The Foundations class reminds students of all levels of the opportunities to pay attention to the foundations of yoga in a fun, safe, and non-competitive environment. This class offers an exploration of the breath and breathing techniques, emphasizes proper and safe alignment, and is designed to give a firm foundation on which your practice can continue to flourish. As defined, a foundation is something (such as an idea or principle) that provides support for something else, or a structure that provides support for something built above. This class will provide guidance to help students continue to build a yoga practice or an intention that will be supportive as they move through their lives. It is appropriate for all students (beginners through advanced) as each pose will be covered from the ground up.
At Moksha Yoga Center, we believe that the liberating practice of yoga should be accessible to everyone, regardless of financial means. With this in mind we offer eight classes at our three studios which are either affordably priced (Karma Classes) or completely free (Community Classes).
Karma and community classes are taught by current Moksha teacher trainees.
A style of practice brought forth from the life experiences of creator, Ana Forrest. Known as a deeply healing and personally transformative practice that challenges the practitioner to remain in a state of feeling throughout the class as a way of clearing physical, mental, and emotional patterns. Based around the pillars of Breath, Strength, Integrity, and Spirit, this practice emphasizes deep breathing, longer pose holds, intelligently constructed sequences, personalized attention and alignment, and strong connections to internal wisdom. You will leave this practice feeling clearer, steadier, and better able to move through your life authentically from the beauty and intelligence of your Spirit. Accessible to all levels of practitioners.

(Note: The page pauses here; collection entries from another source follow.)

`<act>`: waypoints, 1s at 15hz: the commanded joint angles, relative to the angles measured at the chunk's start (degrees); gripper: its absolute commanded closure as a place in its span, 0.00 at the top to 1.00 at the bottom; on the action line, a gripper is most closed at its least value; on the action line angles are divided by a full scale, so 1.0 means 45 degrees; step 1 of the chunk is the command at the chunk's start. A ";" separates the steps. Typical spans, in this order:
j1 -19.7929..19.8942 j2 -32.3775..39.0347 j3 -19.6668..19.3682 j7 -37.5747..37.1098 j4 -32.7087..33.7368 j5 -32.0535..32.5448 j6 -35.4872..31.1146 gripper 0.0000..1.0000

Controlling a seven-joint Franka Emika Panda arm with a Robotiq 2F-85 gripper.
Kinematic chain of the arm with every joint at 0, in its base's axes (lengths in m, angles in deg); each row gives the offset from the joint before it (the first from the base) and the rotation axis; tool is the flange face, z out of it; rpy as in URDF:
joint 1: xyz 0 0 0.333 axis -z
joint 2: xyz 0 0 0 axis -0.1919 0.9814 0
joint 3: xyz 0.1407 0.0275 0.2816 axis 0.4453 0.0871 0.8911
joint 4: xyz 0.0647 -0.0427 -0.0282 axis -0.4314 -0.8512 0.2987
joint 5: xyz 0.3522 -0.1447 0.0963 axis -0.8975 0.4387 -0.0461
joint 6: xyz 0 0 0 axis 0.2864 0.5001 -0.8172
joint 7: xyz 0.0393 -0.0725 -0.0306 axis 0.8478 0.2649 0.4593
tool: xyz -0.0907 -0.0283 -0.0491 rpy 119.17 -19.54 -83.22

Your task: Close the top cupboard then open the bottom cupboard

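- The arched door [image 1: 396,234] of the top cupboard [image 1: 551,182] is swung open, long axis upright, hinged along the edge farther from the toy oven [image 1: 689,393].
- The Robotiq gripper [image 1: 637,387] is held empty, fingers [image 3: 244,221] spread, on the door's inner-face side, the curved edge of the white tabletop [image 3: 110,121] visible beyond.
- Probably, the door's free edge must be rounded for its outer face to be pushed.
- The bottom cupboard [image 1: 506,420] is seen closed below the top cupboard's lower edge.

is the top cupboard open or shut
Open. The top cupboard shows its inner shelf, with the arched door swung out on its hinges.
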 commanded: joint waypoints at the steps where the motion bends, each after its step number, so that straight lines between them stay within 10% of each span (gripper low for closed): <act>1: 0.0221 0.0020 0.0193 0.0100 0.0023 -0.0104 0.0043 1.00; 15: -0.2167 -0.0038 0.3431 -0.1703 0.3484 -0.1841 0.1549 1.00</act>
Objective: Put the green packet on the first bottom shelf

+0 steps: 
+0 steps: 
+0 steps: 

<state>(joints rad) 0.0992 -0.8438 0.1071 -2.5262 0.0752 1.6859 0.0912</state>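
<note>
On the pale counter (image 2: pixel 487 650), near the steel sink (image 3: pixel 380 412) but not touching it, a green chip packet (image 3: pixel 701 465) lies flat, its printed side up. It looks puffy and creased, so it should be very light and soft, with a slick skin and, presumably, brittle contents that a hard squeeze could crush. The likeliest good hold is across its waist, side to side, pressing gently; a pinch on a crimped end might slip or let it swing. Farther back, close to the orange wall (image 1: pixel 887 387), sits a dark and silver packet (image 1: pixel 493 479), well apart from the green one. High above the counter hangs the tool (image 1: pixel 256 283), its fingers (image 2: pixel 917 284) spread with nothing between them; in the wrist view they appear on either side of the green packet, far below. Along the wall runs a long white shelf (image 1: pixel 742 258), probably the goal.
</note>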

Gentle yoga is suited for those who need to unwind and take a less vigorous approach to their yoga practice. It is appropriate for all levels of capability and experience, especially for those that are just starting out or are overcoming an injury.

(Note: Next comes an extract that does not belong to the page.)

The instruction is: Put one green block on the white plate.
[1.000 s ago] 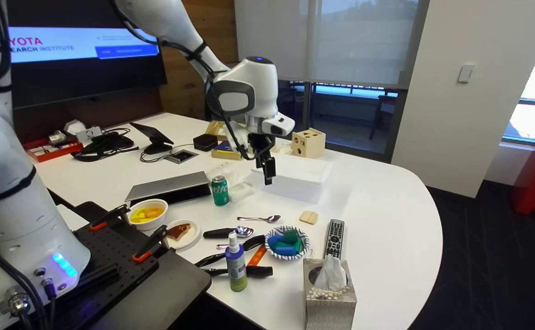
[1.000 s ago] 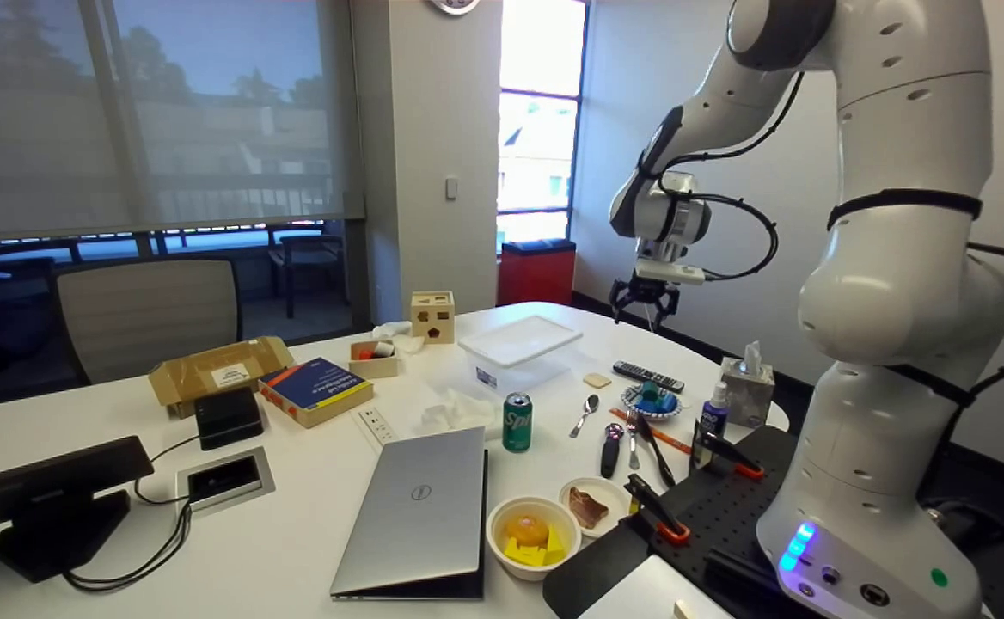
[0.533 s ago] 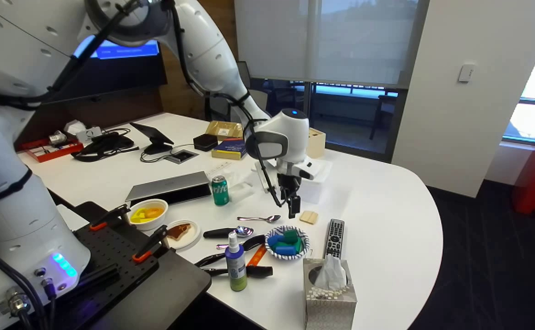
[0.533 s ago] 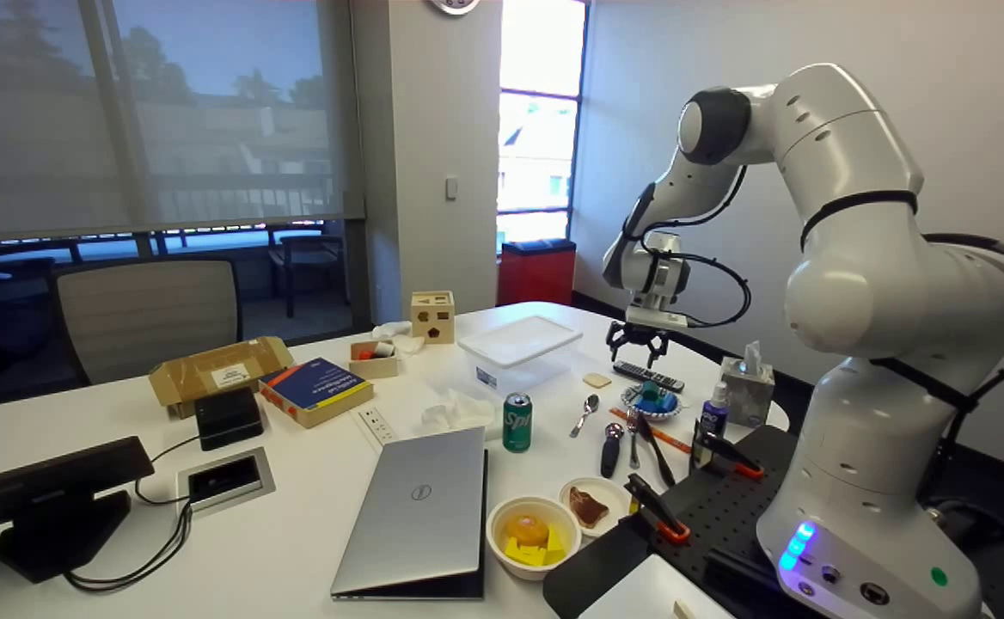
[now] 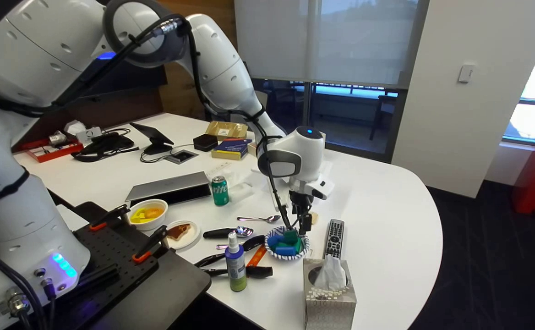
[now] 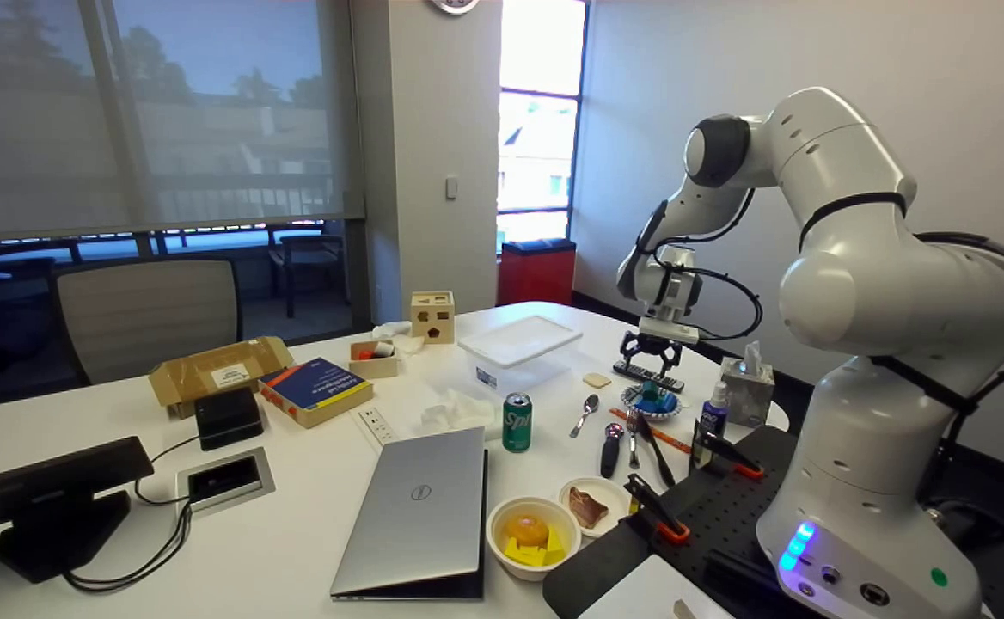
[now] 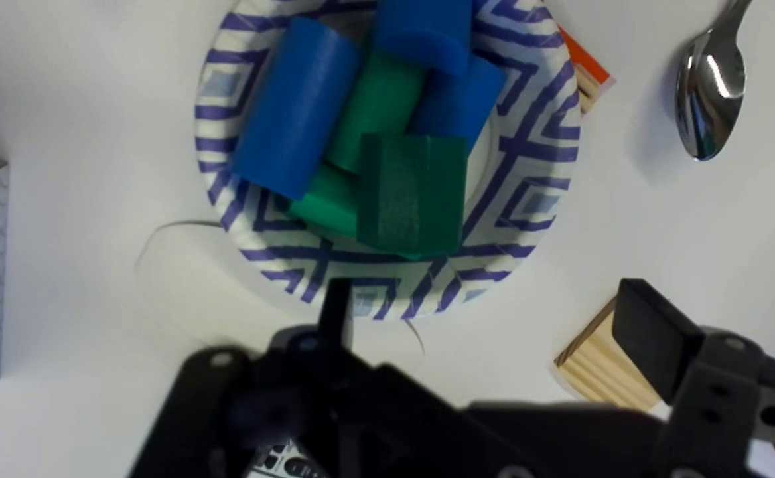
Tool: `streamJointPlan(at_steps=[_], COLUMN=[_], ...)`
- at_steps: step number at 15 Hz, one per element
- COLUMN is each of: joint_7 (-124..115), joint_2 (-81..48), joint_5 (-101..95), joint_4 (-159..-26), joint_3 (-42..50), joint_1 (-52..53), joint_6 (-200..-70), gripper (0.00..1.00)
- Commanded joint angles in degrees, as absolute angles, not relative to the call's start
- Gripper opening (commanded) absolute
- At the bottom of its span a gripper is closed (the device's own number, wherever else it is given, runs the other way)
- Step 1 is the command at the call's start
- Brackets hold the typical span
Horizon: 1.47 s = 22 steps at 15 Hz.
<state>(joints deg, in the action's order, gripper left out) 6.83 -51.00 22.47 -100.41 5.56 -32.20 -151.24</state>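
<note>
Angular dark green block [image 7: 412, 194], paler on 1 face

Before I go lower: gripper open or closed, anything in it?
Black robot gripper: open, jaws wide apart, holding nothing; the dark green faceted block is ungripped.

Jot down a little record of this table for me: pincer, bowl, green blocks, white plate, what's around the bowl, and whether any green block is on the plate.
Pincer: open, holding nothing, near the bowl
Bowl: white with a purple pattern, holding the blocks
Green blocks: in the bowl with blue blocks, one on top of the pile
White plate: bears a brown piece
Around the bowl: spoon, wooden piece, remote, tissue box
Green block on plate: none yet
</note>
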Motion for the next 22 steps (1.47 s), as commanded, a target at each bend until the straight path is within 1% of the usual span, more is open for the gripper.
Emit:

You’ll find passive stretches, supported postures and slow, controlled movement, as well as relaxing and centering breath technique (pranayama) and meditation.
A Jivamukti class presents classical yoga teachings as relevant to one’s life on and off the mat, drawn from the Focus of the Month essay, supported by chanting, breath awareness, flowing vinyasa sequences, alignment exploration, hands-on assistance, relaxation and meditation. All classes include 14 points—asanas, meditation and spiritual teachings—in a sequence creatively designed by the teacher. Exuberant, eclectic music plays an integral role: you might practice to a shifting soundtrack of ragas, global trance, hip-hop, spoken word, George Harrison, Sting, Krishna Das, Donna de Lory, Michael Franti, Bill Laswell, Alice Coltrane and Mozart. Expect vigorous asana and an uplifting message from the core tenants of yoga philosophy.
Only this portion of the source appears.